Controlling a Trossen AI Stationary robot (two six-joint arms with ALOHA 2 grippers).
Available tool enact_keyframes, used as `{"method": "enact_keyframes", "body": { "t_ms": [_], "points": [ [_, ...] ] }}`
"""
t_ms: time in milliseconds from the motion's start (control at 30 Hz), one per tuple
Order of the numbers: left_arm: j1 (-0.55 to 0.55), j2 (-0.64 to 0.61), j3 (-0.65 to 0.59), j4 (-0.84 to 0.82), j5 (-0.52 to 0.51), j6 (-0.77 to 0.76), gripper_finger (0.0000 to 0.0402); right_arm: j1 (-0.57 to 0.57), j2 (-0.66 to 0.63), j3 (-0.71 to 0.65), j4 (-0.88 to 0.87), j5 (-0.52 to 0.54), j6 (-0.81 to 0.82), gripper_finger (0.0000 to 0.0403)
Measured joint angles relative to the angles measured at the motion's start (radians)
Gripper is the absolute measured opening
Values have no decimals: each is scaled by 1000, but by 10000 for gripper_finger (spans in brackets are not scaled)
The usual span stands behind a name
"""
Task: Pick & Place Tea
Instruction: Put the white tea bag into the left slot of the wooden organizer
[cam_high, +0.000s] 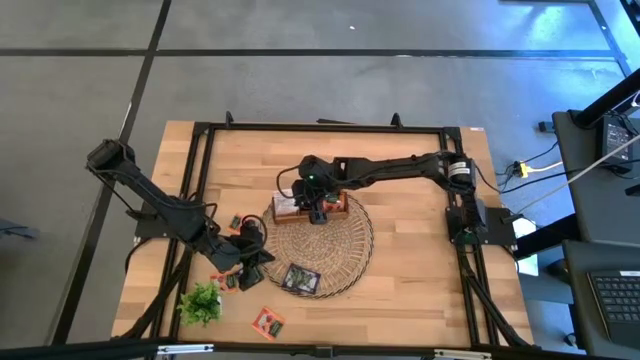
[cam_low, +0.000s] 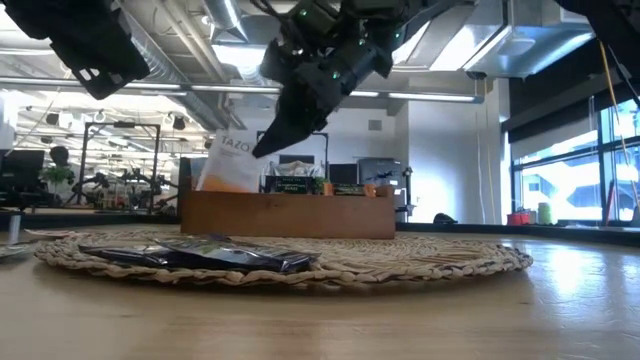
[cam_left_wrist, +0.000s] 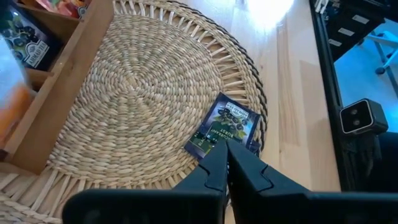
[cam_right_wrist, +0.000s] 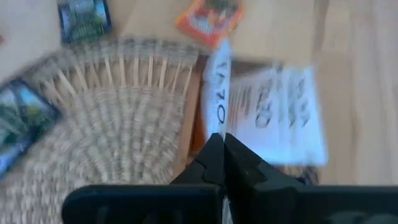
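A white-and-orange tea sachet (cam_low: 228, 163) is standing on edge at one end of the wooden tray (cam_low: 290, 213), and the right gripper (cam_low: 268, 143) is pinching its upper corner with its fingers clenched on it. In the right wrist view the same sachet (cam_right_wrist: 273, 115) is showing its printed face and thin edge just past the closed fingers (cam_right_wrist: 239, 165). Other sachets are sitting in the tray's compartments, too small to read. A dark sachet (cam_high: 301, 278) is lying flat on the round wicker mat (cam_high: 350, 245) near its front rim. More sachets, including an orange one (cam_high: 267, 322), are lying on the table (cam_high: 420, 300) beside a green sprig (cam_high: 201, 301). The left gripper (cam_high: 252, 272) is hovering at the mat's edge, fingers (cam_left_wrist: 249, 171) pressed together and holding nothing. Its arm is partly hiding the small sachets beneath it.
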Motion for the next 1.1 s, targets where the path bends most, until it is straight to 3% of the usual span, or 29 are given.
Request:
{"method": "enact_keyframes", "body": {
  "t_ms": [300,800,1000,1100],
  "points": [
    [0,0,0,-13,-12,0,2,5,26,-3,32,10,-8,16],
    [0,0,0,-28,-16,0,2,5,26,-2,154,9,-6,150],
    [0,0,0,-29,-26,0,2,5,23,-2,163,-13,-5,164],
    [-1,0,0,-28,-107,1,2,5,-7,-3,115,-13,-7,164]
  ]
}}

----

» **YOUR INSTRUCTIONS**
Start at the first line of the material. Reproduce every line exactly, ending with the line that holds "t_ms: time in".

» **PROBLEM SOLUTION**
Controlling a Trossen AI Stationary robot (two six-joint arms with ALOHA 2 grippers).
Available tool enact_keyframes, used as `{"method": "enact_keyframes", "body": { "t_ms": [_], "points": [ [_, ...] ] }}`
"""
t_ms: time in milliseconds from the motion's start (control at 30 Hz), one per tuple

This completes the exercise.